Dix choses à savoir sur Gisèle Halimi

Inhumée ce 6 août au Père-Lachaise, elle était l’une des voix capitales du féminisme des années 70 et 80. Elle avait 93 ans.

Belga

Bobigny  

En 1972, en défendant une jeune fille de 16 ans qui a avorté après avoir été violée, cette pionnière porte à la télévision les questions féministes peu écoutées à l’époque.
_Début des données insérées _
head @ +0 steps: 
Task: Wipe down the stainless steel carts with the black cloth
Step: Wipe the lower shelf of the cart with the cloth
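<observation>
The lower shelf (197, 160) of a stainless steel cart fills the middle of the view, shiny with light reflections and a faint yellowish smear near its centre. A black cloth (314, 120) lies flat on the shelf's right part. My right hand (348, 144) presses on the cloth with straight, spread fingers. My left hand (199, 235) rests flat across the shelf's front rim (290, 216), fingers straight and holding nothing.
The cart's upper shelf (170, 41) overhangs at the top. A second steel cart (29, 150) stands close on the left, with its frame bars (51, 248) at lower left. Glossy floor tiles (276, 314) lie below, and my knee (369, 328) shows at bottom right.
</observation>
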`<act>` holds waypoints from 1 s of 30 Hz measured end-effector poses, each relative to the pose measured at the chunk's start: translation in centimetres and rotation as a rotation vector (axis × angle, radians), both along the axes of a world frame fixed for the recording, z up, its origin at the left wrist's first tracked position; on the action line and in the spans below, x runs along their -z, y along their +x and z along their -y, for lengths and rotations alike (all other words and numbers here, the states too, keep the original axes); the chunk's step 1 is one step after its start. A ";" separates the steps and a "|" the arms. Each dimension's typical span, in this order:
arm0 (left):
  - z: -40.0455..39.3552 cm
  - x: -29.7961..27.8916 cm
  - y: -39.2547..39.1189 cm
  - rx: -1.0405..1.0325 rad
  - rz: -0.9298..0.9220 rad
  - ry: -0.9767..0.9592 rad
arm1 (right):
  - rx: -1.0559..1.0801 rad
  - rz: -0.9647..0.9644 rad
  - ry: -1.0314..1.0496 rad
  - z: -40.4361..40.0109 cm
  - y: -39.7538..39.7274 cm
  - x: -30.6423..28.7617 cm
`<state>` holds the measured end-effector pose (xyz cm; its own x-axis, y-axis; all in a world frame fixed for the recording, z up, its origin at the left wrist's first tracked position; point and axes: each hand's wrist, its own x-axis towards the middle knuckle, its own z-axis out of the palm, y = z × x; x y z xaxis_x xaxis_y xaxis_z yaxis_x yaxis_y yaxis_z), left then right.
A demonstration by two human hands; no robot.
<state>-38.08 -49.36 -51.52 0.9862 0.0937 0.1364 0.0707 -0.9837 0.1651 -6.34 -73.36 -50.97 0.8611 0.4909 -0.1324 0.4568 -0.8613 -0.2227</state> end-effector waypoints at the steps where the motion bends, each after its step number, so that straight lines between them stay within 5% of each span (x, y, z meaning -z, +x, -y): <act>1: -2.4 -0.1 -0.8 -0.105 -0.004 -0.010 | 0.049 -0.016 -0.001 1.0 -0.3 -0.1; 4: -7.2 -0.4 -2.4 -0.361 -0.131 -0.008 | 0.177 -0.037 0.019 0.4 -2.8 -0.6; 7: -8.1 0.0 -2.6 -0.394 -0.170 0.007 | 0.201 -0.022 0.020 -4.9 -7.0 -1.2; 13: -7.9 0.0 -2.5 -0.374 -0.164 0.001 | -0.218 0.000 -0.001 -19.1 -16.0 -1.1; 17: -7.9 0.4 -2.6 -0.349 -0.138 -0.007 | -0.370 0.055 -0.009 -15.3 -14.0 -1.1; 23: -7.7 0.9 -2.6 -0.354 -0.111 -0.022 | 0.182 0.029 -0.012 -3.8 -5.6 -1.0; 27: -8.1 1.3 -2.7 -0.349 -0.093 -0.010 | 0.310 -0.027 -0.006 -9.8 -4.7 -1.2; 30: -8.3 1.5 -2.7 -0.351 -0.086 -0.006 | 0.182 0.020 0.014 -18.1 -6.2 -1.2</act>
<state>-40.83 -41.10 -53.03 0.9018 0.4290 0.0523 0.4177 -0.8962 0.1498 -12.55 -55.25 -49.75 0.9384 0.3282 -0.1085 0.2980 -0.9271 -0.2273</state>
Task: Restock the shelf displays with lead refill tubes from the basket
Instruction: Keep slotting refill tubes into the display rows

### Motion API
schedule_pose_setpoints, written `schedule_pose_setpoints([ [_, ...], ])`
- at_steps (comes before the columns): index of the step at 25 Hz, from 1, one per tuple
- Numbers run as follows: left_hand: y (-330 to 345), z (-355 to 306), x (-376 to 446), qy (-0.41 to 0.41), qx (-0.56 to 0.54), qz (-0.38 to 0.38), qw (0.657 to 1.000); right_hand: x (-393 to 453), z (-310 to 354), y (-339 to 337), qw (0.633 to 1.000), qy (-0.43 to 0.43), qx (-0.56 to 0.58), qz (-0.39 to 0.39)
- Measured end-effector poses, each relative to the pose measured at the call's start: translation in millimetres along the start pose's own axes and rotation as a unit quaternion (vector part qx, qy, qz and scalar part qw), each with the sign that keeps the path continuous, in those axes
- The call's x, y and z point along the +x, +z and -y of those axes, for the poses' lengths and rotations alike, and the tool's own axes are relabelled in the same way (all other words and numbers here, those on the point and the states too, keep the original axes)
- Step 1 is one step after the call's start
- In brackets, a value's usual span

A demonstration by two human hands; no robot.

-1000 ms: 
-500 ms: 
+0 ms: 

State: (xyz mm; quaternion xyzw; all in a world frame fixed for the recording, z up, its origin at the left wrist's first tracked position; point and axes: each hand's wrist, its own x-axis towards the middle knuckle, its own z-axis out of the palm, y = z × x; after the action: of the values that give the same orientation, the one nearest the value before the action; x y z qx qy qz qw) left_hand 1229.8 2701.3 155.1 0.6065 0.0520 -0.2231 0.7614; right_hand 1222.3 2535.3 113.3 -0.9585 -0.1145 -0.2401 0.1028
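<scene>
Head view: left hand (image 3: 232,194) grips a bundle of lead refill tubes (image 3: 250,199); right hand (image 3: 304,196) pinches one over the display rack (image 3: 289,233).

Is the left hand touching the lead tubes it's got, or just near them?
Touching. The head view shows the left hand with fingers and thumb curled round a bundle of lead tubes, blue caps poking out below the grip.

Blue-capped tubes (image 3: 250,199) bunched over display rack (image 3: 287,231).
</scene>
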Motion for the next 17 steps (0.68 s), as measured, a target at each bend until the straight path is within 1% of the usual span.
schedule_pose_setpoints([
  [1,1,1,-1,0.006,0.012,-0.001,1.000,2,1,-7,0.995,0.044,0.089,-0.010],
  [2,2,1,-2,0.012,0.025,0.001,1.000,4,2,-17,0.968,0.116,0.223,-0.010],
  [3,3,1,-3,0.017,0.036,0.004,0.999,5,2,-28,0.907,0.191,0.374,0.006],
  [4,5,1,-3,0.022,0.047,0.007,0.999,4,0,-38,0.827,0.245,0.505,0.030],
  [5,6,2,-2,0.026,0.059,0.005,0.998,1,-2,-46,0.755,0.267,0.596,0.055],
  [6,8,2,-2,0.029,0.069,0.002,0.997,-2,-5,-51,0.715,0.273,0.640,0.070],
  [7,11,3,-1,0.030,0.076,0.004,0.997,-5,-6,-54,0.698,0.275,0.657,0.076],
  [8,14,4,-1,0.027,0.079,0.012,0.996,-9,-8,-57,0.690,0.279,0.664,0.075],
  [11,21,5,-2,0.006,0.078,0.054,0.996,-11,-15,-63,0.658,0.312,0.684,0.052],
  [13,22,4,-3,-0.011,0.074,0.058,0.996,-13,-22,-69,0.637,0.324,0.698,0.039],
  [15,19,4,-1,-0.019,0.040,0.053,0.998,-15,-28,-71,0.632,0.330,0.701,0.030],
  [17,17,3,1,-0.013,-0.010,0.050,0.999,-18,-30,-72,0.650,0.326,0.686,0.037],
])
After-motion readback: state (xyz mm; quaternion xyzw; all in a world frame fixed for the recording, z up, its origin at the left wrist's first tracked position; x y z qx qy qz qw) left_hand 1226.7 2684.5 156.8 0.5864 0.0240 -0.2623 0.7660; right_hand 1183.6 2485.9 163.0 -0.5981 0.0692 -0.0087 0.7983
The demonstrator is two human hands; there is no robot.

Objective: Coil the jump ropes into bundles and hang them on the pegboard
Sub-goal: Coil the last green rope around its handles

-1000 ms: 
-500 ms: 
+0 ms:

La prise de parole de Gisèle Halimi durant ce procès a un retentissement médiatique sans précédent. La jeune fille est relaxée, sa mère, également poursuivie, condamnée mais dispensée de peine. Entré dans l’histoire du féminisme, le procès ouvre la voie à la loi Veil sur l’IVG votée en 1975.

Belges

Le procès de Bobigny assoit l’autorité morale de l’avocate dans la lutte pour les droits des      femmes. En 1978, elle défend deux jeunes Belges aux assises des Bouches-du-Rhône qui portent plainte pour viol contre trois hommes. Ils sont condamnés. Autre moment médiatique qui marque les esprits de l’époque, sa plaidoirie annonce la loi de 1980 reconnaissant le viol comme un crime.

Djamila Boupacha  

Figure militante du FLN, elle est arrêtée en 1960 et accusée d’avoir déposé une bombe dans une brasserie d’Alger. Torturée et violée en détention par des soldats français, elle est défendue par Gisèle Halimi. Le procès lui inspire un livre qu’elle signe avec Simone de Beauvoir.

Sartre et de Beauvoir 

Avec le premier, elle entretient une amitié intellectuelle qui l’amènera à être son avocate. Avec la deuxième, elle fonde en 1971 Choisir la cause   des femmes, mouvement pour la dépénalisation de l’avortement qui sera – jusqu’à aujourd’hui – de tous les combats féministes.

Correspondance

Au catalogue des archives et manuscrits de la Bibliothèque nationale de France, on peut lire la correspondance échangée entre Gisèle Halimi et Simone de Beauvoir.

Naissance  

Née en 1927, Zeiza Gisèle Taïeb grandit à La Goulette en Tunisie. Elle se plie à une éducation traditionnelle où les filles sont moins considérées que les garçons. Après des études à la Faculté de droit et de lettres à Paris, elle entre au barreau de Tunis en 1949, date à laquelle elle épouse Paul Halimi dont elle prendra le nom. Elle a 22 ans et ignore le rôle qu’elle va jouer dans le destin des femmes.

Grève   

Pour protester contre sa famille qui l’oblige à servir les hommes à table et à faire le lit de son frère, elle dit avoir entamé une grève de la faim à 13 ans. Elle durera huit jours au bout desquels elle obtiendra gain de cause. Sa première victoire sur le patriarcat…

Émancipation

À 15 ans, sa mère veut la marier avec un ami de son père, un marchand d’huile. Concentrée sur ses études, elle refuse, au grand désespoir de sa mère qui lui rappelle que cet homme a deux voitures! L’émancipation continue…

Députée

Proche de François  Mitterrand qu’elle soutient depuis 1965, elle tente l’aventure politique en 1981 et est élue députée (apparentée PS) de l’Isère. Parmi  ses propositions à l’Assemblée,  le remboursement de l’IVG, voté en 1982.

Mère
Elle a eu trois fils parmi lesquels Serge Halimi, directeur de la rédaction du Monde diplomatique. Elle disait regretter ne pas avoir élevé de fille. En 2011, dans un entretien au Monde, elle disait: ”J’aurais voulu savoir si, en l’élevant, j’allais me conformer exactement à ce  que j’avais revendiqué, à la fois pour moi et pour toutes les femmes”.